Dort haben französische Kolleg*innen und ich 1999 die interkulturelle Jugendzeitung trait d’union gegründet. Der Name bedeutet Bindestrich und symbolisiert das Ziel dieses Projekts: Jugendlichen, vor allem Schülern – und ihren Lehrern –, aus verschiedenen Ländern und Kulturen eine journalistische und kreative Plattform des Austauschs und der Zusammenarbeit zu bieten.
Die Kooperation soll für alle Beteiligten attraktiv sein. Deshalb bringt diese multimediale Zeitung, die in unregelmäßigen Abständen erscheint, nur Themen, die im Schnittbereich der Interessen von Jugendlichen und ihrer Bildungseinrichtung liegen. Auch sollen sie so weit gefasst sein, dass ein fächer-, gattungs- und medienverbindendes sowie kulturelle Grenzen überschreitendes Herangehen möglich ist, z.B. „Unsere Zukunft“, „Jungen & Mädchen“ und „Courage“. Auf der Webseite ›› können von den teilnehmenden Teams Beiträge hochgeladen und mittels einer allen Beteiligten zugänglichen Kommentarfunktion öffentlich zur Diskussion gestellt werden.
Integrationskompetenz ist in der heutigen Zeit besonders wichtig
So wird ein Austausch von Informationen und Erfahrungen sowie individuell und kulturell unterschiedlicher Perspektiven angeregt. Dieser kulturüberschreitende Kommunikationsprozess und die ihn beeinflussenden Faktoren werden von allen Beteiligten thematisiert und diskutiert. Dadurch gelangen die Partner im Bewusstsein ihrer Gemeinsamkeiten und Unterschiede zu Konventionen einer offenen und konstruktiven Zusammenarbeit, die dann allen als Tutorials für interkulturelle Projektarbeit zur Verfügung stehen.
Jeder Teilnehmer erhält damit die Chance, seine interkulturelle Integrationskompetenz zu steigern: eine Fähigkeit, deren Wert gerade in einer Zeit wie heute, in der immer mehr das Trennende betont und erzeugt wird, auf der Hand liegt.

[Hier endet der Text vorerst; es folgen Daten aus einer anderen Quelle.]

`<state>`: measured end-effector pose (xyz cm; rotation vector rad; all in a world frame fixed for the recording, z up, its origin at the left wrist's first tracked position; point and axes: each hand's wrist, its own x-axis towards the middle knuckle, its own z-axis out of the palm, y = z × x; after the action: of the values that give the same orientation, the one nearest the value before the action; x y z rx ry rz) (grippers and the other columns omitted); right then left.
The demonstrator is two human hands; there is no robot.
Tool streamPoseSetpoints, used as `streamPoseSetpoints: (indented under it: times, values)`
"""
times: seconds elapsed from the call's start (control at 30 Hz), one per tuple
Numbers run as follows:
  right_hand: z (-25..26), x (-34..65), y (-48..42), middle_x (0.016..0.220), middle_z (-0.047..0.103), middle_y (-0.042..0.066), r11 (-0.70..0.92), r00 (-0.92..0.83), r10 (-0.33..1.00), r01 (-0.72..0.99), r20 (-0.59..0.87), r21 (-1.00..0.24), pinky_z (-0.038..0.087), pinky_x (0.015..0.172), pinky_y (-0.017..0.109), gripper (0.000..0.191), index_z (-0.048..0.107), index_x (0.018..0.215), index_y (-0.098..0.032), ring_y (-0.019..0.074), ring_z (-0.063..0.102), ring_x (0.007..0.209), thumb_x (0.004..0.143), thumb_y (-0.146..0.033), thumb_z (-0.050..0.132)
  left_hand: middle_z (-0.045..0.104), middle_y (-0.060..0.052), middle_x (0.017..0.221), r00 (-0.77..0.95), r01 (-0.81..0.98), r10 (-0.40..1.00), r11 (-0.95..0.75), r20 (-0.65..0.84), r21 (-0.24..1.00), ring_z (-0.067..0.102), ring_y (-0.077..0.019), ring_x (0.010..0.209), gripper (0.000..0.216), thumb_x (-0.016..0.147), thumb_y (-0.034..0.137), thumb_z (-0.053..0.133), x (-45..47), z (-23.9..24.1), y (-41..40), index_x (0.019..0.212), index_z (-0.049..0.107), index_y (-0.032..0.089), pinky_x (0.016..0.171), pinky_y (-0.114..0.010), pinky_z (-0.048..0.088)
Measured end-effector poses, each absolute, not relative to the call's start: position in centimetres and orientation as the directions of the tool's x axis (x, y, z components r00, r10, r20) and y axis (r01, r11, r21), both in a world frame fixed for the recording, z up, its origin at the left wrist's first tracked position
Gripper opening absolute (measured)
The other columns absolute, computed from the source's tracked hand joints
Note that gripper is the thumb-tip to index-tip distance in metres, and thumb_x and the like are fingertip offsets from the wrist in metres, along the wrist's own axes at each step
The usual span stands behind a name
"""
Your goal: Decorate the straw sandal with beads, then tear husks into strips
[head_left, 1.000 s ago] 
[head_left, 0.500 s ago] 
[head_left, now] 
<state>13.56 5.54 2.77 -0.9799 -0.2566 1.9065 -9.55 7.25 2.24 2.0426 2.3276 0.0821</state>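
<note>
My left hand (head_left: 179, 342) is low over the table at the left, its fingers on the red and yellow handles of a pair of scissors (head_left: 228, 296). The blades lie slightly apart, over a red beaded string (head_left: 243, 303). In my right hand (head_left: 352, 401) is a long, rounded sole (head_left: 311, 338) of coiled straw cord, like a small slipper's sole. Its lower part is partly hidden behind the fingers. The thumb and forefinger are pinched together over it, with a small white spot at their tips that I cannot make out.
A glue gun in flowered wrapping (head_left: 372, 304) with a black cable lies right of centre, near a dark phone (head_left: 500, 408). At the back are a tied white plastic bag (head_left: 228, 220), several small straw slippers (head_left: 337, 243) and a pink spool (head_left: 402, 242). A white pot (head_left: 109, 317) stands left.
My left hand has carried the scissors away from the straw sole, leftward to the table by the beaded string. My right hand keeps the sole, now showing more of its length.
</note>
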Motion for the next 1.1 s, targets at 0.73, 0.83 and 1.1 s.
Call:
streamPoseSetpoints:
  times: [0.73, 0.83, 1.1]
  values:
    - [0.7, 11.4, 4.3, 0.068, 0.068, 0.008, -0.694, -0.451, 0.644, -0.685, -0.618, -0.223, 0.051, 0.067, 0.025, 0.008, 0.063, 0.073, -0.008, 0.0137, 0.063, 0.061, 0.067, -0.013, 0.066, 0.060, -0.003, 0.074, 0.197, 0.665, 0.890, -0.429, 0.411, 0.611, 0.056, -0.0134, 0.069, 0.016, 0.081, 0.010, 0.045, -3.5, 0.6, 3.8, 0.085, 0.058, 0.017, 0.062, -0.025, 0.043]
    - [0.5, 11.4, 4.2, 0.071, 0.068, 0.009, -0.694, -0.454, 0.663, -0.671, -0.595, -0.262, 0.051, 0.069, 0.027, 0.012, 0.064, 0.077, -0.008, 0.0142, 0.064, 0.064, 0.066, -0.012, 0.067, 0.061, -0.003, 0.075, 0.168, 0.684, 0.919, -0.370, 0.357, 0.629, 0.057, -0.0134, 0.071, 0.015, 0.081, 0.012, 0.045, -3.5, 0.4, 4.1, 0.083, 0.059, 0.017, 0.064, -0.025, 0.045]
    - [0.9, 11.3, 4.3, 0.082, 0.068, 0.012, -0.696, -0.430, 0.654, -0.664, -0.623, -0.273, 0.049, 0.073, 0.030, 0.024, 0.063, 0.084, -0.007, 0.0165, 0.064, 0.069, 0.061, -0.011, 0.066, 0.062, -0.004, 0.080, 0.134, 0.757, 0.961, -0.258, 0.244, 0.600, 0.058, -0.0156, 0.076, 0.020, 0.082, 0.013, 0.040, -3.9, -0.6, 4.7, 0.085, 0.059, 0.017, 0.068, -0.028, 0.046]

Im Laufe von nun fast zwanzig trait d’union-Jahren haben – unter anderem auch im Rahmen von vier europäischen Bildungsprojekten (Comenius und Leonardo da Vinci) – Schüler*innen und Lehrer*innen von 27 Schulen aus 14 Ländern und 5 Kontinenten von dieser Chance Gebrauch gemacht und Beiträge in bisher 30 Sprachen verfasst.
Der Workshop zum Thema „Flucht & Heimat“ wird geboren
Im Schuljahr 2015/16 kam ich, von Bilbao zurückgekehrt, ans Gisela-Gymnasium in München-Schwabing, wo ich den Schüler*innen von der 5. bis 12. Klasse die Mitarbeit an trait d’union anbot. Was aber würde daraus werden, wenn hier meine aktive Zeit, ohnehin nur dreieinhalb Jahre, vorbei wäre?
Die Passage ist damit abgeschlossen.